* **EXERCISE**
From the entries below, please output exactly the lines starting at the one containing "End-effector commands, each" and ending at the one containing "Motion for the", both included.

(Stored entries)

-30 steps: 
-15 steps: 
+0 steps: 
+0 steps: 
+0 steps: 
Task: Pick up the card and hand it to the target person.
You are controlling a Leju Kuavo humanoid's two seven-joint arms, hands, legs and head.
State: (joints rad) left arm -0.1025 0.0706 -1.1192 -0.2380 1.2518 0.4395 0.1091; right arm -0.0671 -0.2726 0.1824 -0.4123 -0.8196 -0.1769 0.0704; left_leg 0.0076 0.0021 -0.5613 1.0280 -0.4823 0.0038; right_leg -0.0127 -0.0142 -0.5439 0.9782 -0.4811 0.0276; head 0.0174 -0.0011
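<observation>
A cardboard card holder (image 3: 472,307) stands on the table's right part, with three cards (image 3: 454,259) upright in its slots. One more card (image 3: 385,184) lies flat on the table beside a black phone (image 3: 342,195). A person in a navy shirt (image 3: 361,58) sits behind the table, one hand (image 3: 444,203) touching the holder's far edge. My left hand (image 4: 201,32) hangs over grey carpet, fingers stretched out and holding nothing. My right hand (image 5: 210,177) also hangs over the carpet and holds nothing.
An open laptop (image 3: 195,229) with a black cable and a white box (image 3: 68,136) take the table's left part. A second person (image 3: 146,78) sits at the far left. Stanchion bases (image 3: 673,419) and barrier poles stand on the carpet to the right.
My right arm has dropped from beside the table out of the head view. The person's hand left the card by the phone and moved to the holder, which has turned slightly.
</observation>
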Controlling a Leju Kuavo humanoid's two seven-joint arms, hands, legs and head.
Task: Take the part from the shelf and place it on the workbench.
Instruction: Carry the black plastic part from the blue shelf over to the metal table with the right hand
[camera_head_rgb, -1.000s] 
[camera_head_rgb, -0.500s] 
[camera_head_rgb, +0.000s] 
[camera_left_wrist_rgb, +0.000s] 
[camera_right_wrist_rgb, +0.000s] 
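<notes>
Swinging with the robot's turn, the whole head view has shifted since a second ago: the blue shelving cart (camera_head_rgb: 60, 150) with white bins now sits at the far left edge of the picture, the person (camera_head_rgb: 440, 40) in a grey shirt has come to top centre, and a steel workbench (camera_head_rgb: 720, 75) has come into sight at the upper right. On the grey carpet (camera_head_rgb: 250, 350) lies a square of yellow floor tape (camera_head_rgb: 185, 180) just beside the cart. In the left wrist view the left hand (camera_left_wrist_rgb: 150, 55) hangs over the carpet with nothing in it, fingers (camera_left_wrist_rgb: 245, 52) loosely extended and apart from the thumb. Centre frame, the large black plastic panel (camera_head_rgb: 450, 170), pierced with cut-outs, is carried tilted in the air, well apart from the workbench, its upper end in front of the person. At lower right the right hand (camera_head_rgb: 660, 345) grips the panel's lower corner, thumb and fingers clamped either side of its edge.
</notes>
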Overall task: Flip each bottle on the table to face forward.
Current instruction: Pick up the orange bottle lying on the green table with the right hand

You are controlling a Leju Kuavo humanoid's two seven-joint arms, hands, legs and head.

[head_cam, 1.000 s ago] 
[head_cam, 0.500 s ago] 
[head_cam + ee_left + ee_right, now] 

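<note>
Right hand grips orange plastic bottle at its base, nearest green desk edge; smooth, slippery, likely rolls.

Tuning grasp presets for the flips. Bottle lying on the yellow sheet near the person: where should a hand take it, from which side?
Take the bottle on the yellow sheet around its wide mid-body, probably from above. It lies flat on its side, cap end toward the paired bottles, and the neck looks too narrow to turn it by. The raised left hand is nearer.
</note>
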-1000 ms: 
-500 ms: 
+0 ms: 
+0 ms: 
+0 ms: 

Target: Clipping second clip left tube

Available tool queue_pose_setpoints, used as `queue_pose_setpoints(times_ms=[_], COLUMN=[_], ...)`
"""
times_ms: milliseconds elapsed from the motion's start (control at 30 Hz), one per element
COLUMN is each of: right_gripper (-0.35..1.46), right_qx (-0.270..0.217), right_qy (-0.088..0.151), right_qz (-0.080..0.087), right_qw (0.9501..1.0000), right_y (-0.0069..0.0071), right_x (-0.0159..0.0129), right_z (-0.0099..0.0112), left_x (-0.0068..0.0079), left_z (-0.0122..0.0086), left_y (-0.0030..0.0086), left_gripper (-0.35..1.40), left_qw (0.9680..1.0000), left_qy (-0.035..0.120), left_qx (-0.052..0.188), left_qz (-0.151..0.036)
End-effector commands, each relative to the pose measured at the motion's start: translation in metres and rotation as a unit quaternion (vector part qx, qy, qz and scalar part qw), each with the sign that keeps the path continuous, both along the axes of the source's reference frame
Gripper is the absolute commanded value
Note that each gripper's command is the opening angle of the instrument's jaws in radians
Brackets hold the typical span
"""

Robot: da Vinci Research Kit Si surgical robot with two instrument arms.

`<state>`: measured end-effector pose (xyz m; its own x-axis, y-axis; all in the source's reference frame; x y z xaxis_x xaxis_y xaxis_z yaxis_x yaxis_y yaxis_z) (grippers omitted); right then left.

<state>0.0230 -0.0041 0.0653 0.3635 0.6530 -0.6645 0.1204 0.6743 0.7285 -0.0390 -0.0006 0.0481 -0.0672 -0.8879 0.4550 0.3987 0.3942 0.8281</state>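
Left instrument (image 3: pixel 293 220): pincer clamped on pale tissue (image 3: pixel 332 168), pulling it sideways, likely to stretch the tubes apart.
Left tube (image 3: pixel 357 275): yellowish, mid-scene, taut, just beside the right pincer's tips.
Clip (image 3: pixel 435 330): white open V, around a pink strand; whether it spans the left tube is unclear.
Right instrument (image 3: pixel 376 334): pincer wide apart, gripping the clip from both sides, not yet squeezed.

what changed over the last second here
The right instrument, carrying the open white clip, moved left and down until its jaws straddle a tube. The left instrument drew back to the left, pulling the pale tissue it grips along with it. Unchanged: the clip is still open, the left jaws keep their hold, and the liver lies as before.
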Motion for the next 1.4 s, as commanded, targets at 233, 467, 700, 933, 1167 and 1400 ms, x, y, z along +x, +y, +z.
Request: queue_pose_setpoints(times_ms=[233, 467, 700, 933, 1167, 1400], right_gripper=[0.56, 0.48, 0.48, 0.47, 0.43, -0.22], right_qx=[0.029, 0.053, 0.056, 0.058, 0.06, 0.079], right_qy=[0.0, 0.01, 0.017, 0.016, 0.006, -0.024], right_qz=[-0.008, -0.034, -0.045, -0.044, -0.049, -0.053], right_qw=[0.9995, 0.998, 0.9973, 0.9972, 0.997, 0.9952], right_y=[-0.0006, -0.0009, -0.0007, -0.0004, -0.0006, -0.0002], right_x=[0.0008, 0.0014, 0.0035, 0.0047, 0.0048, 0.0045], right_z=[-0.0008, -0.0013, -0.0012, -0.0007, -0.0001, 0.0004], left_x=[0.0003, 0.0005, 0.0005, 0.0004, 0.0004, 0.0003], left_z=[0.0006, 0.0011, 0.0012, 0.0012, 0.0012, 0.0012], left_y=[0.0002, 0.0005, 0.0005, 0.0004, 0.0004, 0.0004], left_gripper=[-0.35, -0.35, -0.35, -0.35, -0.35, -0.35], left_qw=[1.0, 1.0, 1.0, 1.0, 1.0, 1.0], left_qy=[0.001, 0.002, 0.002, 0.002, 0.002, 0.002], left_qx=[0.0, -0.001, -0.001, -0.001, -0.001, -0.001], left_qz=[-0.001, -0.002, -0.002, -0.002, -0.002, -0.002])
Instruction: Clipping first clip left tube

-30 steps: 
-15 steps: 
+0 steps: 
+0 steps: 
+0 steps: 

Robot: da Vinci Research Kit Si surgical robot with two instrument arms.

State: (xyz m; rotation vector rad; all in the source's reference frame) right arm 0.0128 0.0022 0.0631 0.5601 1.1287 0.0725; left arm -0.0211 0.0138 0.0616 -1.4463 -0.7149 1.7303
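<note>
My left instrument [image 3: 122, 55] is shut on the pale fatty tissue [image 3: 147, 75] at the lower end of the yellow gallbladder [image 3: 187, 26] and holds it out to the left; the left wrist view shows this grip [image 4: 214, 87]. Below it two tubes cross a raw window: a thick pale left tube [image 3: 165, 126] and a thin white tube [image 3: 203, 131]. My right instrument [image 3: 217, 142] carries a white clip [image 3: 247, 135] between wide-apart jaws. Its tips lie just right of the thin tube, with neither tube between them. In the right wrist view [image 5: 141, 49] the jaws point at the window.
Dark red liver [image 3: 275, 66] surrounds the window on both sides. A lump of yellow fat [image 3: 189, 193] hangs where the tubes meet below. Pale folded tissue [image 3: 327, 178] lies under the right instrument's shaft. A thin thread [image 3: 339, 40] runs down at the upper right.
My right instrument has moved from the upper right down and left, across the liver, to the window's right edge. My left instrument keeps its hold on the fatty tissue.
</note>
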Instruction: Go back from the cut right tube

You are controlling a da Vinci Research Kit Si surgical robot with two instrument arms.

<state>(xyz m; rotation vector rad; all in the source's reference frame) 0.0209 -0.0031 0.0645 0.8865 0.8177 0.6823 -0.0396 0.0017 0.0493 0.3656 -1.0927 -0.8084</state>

* **ANSWER SPACE**
End-effector commands, each relative to the pose measured at the motion's start: translation in metres and rotation as a unit quaternion (vector part qx, qy, qz and scalar part qw), each with the sign that keeps the path continuous, both along the axes of the source's reference frame
Gripper is the absolute commanded value
Note that each gripper's command is the opening angle of the instrument's jaws in radians
Brackets hold the typical span
"""

Robot: da Vinci Research Kit Si surgical robot with two instrument arms.

`<state>`: measured end-effector pose (xyz m; its own x-axis, y-axis; all in the source's reference frame; x y z xaxis_x xaxis_y xaxis_z yaxis_x yaxis_y yaxis_z) (grippers omitted); right then left.

<state>0.0230 -0.0041 0.0653 0.3635 0.6530 -0.6645 0.1204 0.6743 0.7285 -0.0390 -0.0006 0.0481 -0.0672 -0.8879 0.4550 0.3987 0.3942 0.8281</state>
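Left instrument (image 3: pixel 293 220): pincer clamped on pale tissue (image 3: pixel 332 168), pulling it sideways, likely to stretch the tubes apart.
Left tube (image 3: pixel 357 275): yellowish, mid-scene, taut, just beside the right pincer's tips.
Clip (image 3: pixel 435 330): white open V, around a pink strand; whether it spans the left tube is unclear.
Right instrument (image 3: pixel 376 334): pincer wide apart, gripping the clip from both sides, not yet squeezed.

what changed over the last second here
The right instrument, carrying the open white clip, moved left and down until its jaws straddle a tube. The left instrument drew back to the left, pulling the pale tissue it grips along with it. Unchanged: the clip is still open, the left jaws keep their hold, and the liver lies as before.
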Motion for the next 1.4 s, as commanded, targets at 233, 467, 700, 933, 1167 and 1400 ms, x, y, z along +x, +y, +z.

Nothing else remains for the exercise.